Thanks for writing. You caught me making a cardinal mistake... I expressed a strong personal preference as a rule! Bad handyman! To clarify... IF the homeowner has a very sharp hand plane or power plane, freehand cuts can indeed be made across the grain as you describe... inward towards the center of the door. In fact, a person can plane across the entire piece... even off the edge and against the grain... if a piece of pine is strongly clamped at the edge of the door (level with the edge to be planed). The clamped wood prevents splintering as the plane moves off the edge of the door by offering support to the weak end grain.

However, in my specific example... "tapering" the top of a door that has begun rubbing due to settlement of the home... a plane would not and, in my opinion, should not be the first choice of a tool to use. Most minor door rubbing on the top does not require cutting completely across the top. Hand and power planes can be "finessed" to make slight tapers or cut a little bit of wood off the very end of a rubbing door, but they are specifically designed to make a cut of uniform thickness across a surface... hence my preference for the belt sander for very minimal wood removal or a circular saw for more substantial cuts. I am sure a skilled craftsman as yourself has no problem doing this. However, the potential for serious damage to the door wielding a plane this way is much greater for the novice than with a belt sander (or circular saw with a guide, for that matter).
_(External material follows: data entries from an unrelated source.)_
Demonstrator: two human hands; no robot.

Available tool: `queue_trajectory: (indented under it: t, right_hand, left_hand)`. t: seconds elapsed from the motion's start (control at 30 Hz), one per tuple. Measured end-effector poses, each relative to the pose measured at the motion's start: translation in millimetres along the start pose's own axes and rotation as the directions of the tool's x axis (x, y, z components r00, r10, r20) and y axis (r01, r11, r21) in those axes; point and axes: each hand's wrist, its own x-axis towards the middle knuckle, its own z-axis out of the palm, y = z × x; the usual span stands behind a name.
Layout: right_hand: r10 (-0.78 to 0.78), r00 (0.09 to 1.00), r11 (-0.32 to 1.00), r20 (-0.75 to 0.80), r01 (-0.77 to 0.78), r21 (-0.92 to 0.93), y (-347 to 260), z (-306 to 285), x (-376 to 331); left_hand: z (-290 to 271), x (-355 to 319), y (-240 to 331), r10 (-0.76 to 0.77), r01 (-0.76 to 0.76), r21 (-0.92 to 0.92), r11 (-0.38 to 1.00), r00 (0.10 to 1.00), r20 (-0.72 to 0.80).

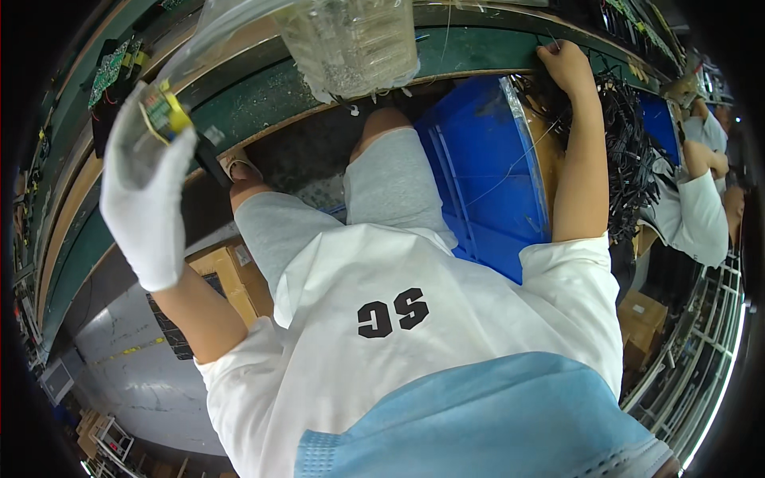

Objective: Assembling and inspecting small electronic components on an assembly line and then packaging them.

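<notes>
- Circuit board point(163, 111), small, green and yellow, is gripped between closed fingertips of the white-gloved left hand point(147, 183), raised above the left end of the green workbench point(263, 103).
- Clear plastic bag point(351, 44) is seen at the bench's far edge.
- Blue bin point(478, 175) is set below the bench's front edge.
- Bare right hand point(564, 68) is curled at the bench's right edge above black cables point(629, 159); its grasp cannot be told.

A clear plastic bag point(351, 44) of small parts is sitting on the table's point(263, 103) edge at the top. A brown cardboard box point(231, 275) is lying on the floor under the left arm; another cardboard box point(641, 323) is standing at the right. A small grey screen point(57, 381) is sitting at the lower left.
</notes>
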Motion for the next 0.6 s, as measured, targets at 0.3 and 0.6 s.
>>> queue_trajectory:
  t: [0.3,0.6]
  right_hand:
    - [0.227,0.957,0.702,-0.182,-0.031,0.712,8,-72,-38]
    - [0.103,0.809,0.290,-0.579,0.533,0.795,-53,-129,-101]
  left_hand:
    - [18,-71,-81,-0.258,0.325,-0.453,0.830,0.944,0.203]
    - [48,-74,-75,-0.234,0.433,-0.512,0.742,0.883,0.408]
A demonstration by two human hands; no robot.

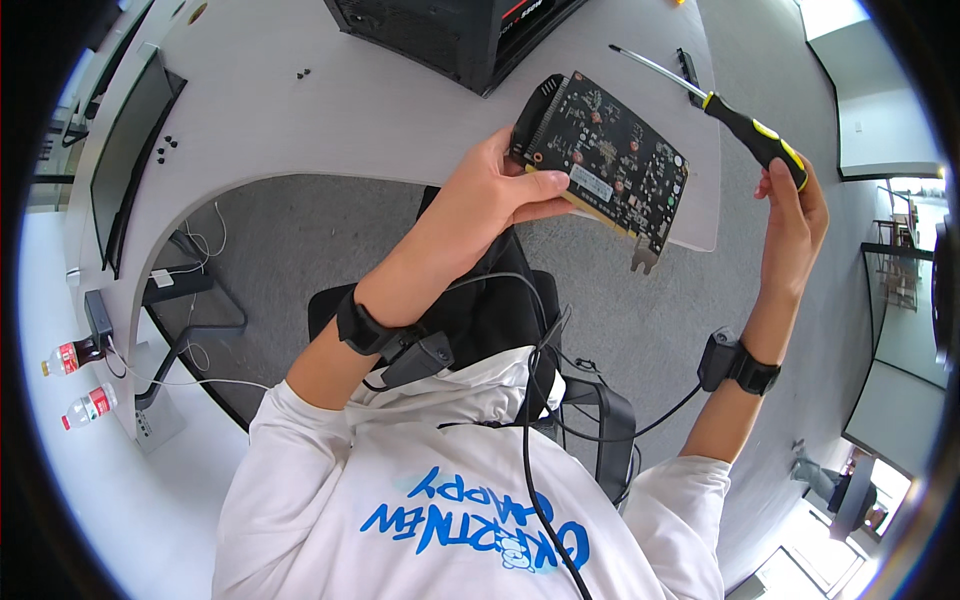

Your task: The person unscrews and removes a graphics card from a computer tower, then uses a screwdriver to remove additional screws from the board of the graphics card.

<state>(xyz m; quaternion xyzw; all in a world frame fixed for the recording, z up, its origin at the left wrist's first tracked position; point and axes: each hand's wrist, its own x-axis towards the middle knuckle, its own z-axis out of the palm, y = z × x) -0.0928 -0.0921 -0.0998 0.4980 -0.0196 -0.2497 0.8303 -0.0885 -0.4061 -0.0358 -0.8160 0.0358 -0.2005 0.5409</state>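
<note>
My left hand (500,193) is closed on the near left edge of a graphics card (607,150), thumb over its back. The card's black circuit board faces up, with a pale label near my thumb and a metal bracket tab at its lower right end. Over to the right, my right hand (795,215) grips a screwdriver (757,132) by the end of its black and yellow handle. Its long metal shaft points up and left, above the table, and its tip is apart from the card.
A black computer case (450,40) stands on the curved white table (270,110) at the back. Small dark screws (166,150) lie at the left near a monitor (135,150). A narrow black part (689,75) rests at the right edge. Cables hang around my chair.
</note>
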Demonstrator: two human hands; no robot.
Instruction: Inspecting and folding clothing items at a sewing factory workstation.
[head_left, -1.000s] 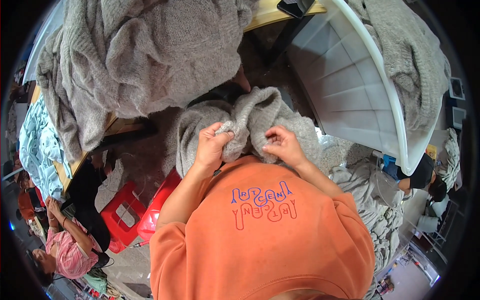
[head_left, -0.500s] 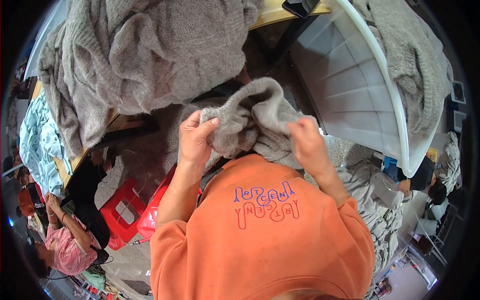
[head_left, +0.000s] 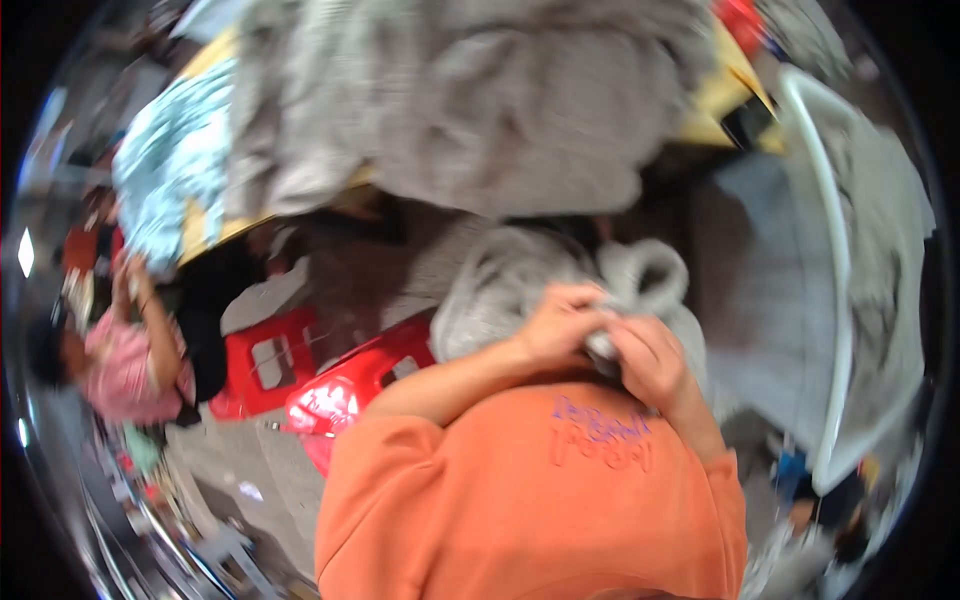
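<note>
A fuzzy grey knit sweater (head_left: 500, 285) lies bunched in front of my body, one part of it curling up into a loop. My left hand (head_left: 567, 325) is closed on the knit, fingers drawn together. Right against it, my right hand (head_left: 652, 358) pinches the same sweater, and a small pale fold of it shows below where the fingers meet. Both hands are close to my orange shirt. Motion blur hides exactly which edge of the sweater the fingers grip.
A large grey knit pile (head_left: 480, 100) covers the wooden table (head_left: 725, 90) ahead, with light-blue cloth (head_left: 175, 150) at its left. A white bin (head_left: 835, 300) of grey knits stands right. Red stools (head_left: 270, 365) are on the left, near a person in pink (head_left: 135, 365).
My hands have come together from well apart on the sweater. The view has swung, so the table, bin and stools sit farther right in the picture.
</note>
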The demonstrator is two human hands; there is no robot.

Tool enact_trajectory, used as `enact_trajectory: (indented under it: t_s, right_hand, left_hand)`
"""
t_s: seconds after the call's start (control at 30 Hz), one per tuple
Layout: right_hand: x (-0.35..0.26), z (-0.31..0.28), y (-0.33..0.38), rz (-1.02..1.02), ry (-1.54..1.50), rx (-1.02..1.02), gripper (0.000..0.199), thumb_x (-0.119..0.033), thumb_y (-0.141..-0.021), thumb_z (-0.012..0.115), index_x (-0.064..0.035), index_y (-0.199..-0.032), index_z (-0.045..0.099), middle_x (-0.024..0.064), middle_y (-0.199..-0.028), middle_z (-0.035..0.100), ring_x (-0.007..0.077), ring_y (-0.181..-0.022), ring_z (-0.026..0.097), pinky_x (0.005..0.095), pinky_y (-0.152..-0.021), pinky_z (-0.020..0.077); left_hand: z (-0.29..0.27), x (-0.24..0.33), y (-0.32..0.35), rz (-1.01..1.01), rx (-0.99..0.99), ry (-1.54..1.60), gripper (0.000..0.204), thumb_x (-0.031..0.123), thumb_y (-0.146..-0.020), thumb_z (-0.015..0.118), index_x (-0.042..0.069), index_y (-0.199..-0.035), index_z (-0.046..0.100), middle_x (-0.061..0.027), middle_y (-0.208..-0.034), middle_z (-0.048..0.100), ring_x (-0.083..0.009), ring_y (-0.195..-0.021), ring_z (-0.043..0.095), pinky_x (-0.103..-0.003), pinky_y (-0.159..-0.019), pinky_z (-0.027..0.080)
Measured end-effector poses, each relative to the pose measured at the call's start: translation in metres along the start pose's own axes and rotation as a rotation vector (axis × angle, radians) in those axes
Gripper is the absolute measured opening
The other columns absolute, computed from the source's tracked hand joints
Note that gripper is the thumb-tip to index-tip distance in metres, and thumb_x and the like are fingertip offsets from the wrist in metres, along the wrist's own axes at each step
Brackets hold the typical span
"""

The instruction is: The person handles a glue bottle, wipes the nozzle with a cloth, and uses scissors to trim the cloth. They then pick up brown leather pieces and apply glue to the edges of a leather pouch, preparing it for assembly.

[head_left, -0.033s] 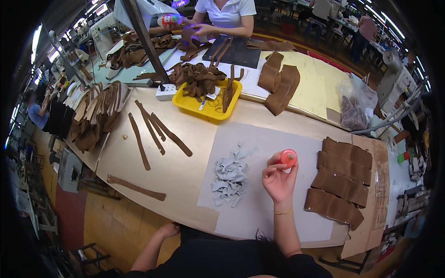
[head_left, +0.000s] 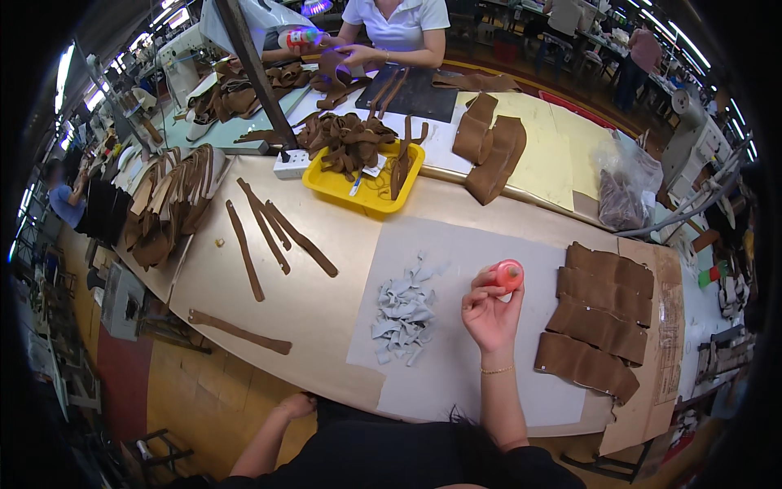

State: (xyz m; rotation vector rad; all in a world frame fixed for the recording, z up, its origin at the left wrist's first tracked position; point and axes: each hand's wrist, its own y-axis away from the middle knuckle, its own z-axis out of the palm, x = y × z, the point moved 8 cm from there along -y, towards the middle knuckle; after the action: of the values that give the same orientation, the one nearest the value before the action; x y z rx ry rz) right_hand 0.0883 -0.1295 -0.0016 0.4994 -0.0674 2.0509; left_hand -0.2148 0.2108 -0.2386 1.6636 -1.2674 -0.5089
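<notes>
Here's the red bottle (head_left: pixel 509 277), round, pale-tipped, gripped in the right hand (head_left: pixel 491 316) above the grey sheet (head_left: pixel 456 379), fingers (head_left: pixel 481 281) hiding part; the left hand (head_left: pixel 295 406) sits low by the table (head_left: pixel 326 326), grip unreadable. Pale scraps (head_left: pixel 403 314) lie left, brown panels (head_left: pixel 599 322) right.

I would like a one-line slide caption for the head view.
Right hand holding a red-topped bottle over a grey sheet, between pale scraps and brown pieces.

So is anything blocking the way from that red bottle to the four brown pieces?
Nothing visible: the right hand holds the red bottle above the grey sheet, and between it and the brown pieces, only that sheet shows. The pale scraps lie to the left.
</notes>
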Motion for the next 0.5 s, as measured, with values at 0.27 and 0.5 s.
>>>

It is a rare and unusual circumstance that the entire width of a door needs to be planed EXCEPT during installation OR if the installation was somehow botched by the carpenter. Bottoms of doors are another issue. Usually cutting at the bottom is precipitated by changes in the flooring... installation of new, thicker carpet can cause doors to rub. In this case, I have found that sometimes a taper cut is required. Even when a straight cut is needed the amount to be removed can be too much to make planing a practical solution. Again personal preference... I would rather make one cut with a circular saw than twelve passes with the planer.

I also own Makita 3 1/4" motorized plane, and find it useful in some situations... for example when taking a smidgen more wood off a door edge AFTER making the initial taper with a circular saw. But frankly, the power planer is a messy tool, turning every bit of wood into a flying chip! Not my first choice when used inside the home! The dust collection system on the sander is fairly efficient... on the planer nonexistent! So yes, I use the planer, but sparingly.

I respectfully must stick with my feelings towards planing tops of doors, though. It is just as easy to use a circular saw for cuts fully across and don't have to futz with planing back from the edges as you describe. Using a 7 1/4" thin-kerf 36 tooth Matsushita carbide combo blade in my trusty circular saw, one cut and it's done. Sometimes I even end up with a useful piece of kindling!!

I doubt that very many do-it-yourselfers (aside from cabinetmakers) keep a hand plane of the sharpness and quality you describe. It's not that the tools don't work... they do with a bullet! I just feel uncomfortable inferring someone purchase a block or power plane they will rarely use instead of a great multifunction tool such as a belt sander... again in my opinion.

Home repair is like politics... both sides can make reasonable arguments and both sides can be right at the same time. This is one such case! All DIYers find comfortable ways to solve problems but there is always room for divergent views and alternate methods. As with many letters I publish here, yours offers food for thought and a sound alternate opinion. Thanks very much for expressing it!